Quantum Computing AI-driven robotics so that one human worker can do the work of four

Kindred is using Quantum Computing AI-driven robotics so that one human worker can do the work of four.

Kindred has many of the top quantum computing and deep learning artificial intelligence experts in Canada on its team.

CEO is Geordie Rose who is CTO of Dwave Systems.
CTO is Suzanne Gildert, a former D-Wave researcher.
Graham Taylor is on the Kindred patent. Graham leads the Machine Learning Research Group at the University of Guelph. He studied at the University of Toronto under Geoff Hinton. Hinton works for Google and co-invented Boltzmann machines in 1985.

In the Kindred system an operator wears a head-mounted display and an exo-suit of sensors and actuators carries out everyday tasks. This is somewhat like motion capture for animation but instead it is biometric action data captured for AI analysis and learning.

Data from the suit and from other external sensors is then analyzed by computers in the cloud and used to control distant robots. The data could also be used to train machine learning algorithms that would allow the robots to imitate the operator’s actions autonomously.

Arm, hand, leg and body data is captured.
The suit has chemical and biometric sensors, and EEGs and MRI devices to capture brainwaves.

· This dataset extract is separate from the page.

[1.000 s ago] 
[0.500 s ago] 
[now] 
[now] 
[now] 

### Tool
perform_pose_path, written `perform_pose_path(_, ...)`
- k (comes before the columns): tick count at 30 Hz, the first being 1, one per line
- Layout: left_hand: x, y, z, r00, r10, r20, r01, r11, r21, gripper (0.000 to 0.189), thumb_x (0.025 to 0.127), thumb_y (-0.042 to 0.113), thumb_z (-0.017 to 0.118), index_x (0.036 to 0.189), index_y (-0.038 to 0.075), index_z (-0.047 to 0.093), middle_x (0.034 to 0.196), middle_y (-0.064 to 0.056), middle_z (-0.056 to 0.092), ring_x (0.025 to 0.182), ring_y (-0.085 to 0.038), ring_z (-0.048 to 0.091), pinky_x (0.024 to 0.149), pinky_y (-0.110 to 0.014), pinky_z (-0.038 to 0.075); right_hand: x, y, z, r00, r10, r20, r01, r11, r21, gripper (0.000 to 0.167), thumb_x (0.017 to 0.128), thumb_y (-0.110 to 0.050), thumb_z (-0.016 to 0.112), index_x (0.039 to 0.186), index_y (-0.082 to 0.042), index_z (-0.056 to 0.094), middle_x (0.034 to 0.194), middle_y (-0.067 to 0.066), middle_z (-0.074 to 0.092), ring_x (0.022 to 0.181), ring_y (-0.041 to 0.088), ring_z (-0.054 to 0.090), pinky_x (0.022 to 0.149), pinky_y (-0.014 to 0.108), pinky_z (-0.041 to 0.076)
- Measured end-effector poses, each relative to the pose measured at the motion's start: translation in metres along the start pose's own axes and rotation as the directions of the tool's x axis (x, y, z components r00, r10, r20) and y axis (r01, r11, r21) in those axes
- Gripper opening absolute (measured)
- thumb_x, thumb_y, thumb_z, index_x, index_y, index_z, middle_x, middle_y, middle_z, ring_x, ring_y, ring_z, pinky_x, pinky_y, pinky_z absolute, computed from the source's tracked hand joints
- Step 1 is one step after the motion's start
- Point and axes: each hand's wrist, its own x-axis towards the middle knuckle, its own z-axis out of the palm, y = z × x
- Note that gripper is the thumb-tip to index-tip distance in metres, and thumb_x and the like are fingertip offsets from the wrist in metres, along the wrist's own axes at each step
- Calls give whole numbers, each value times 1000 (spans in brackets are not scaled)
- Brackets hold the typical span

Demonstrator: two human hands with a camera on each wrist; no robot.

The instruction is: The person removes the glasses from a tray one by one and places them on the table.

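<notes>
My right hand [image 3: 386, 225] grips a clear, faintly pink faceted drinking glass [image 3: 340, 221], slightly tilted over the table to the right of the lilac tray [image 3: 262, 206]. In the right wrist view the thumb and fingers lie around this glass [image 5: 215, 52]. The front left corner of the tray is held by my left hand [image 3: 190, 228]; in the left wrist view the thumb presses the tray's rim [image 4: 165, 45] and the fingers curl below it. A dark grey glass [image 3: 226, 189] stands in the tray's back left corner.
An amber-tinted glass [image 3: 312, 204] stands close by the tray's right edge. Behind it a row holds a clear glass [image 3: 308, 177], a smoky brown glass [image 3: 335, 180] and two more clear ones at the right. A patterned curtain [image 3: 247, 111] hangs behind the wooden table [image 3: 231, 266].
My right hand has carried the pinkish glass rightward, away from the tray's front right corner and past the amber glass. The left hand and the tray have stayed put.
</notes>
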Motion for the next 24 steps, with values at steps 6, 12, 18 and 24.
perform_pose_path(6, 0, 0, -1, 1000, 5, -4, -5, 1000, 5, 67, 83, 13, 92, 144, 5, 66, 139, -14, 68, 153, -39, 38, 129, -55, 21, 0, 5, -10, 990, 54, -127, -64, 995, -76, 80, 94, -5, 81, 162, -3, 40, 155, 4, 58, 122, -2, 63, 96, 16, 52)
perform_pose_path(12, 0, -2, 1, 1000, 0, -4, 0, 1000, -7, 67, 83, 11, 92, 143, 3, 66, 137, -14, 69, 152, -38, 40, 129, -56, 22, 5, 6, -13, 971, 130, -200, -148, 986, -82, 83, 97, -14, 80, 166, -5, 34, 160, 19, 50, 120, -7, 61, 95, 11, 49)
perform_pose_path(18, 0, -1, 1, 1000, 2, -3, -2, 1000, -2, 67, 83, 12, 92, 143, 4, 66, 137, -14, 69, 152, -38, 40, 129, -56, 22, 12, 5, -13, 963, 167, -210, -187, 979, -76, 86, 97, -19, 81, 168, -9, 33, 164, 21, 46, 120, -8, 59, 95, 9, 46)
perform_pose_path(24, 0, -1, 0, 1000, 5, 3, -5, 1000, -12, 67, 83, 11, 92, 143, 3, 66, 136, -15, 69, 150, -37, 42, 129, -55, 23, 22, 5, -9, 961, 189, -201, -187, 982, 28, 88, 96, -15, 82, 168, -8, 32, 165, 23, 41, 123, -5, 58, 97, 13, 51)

The robot is envisioned as a 1.2-meter tall humanoid, possibly covered with synthetic skin, with two (or more) arms ending in hands or grippers, and wheeled treads for locomotion. Cameras on its head would stream high-definition video to its simian operator, while other sensors might include infrared and ultraviolet imaging, GPS, touch, proximity and strain sensors, and even a radiation detector.

The system can also used for teleoperation. The system looks to go beyond prior simple feedback teleoperation to something more like Avatar and enhanced with AI automation.

Kindred will analyze the information using “deep hierarchical learning algorithms” such as a conditional deep belief network (CDBN) or a conditional restricted Boltzmann machine (CRBM), a type of powerful recurrent neural network.

Dwave Systems says that the operation of its system is “analogous to a … restricted Boltzmann machine,” and that its research team is “working to exploit the parallels between these architectures to substantially accelerate learning in deep, hierarchical neural networks.” In 2010, Geordie Rose co-authored a paper that claimed a quantum computer could perform some types of machine learning applications more efficiently than software on a traditional computer.

Kindred patent – A method of deriving autonomous control information involves receiving one or more sets of associated environment sensor information and device control instructions. Each set of associated environment sensor information and device control instructions includes environment sensor information representing an environment associated with an operator controllable device and associated device control instructions configured to cause the operator controllable device to simulate at least one action taken by at least one operator experiencing a representation of the environment generated from the environment sensor information. The method also involves deriving autonomous control information from the one or more sets of associated environment sensor information and device control instructions, the autonomous control information configured to facilitate generating autonomous device control signals from autonomous environment sensor information representing an environment associated with an autonomous device, the autonomous device control signals configured to cause the autonomous device to take at least one autonomous action.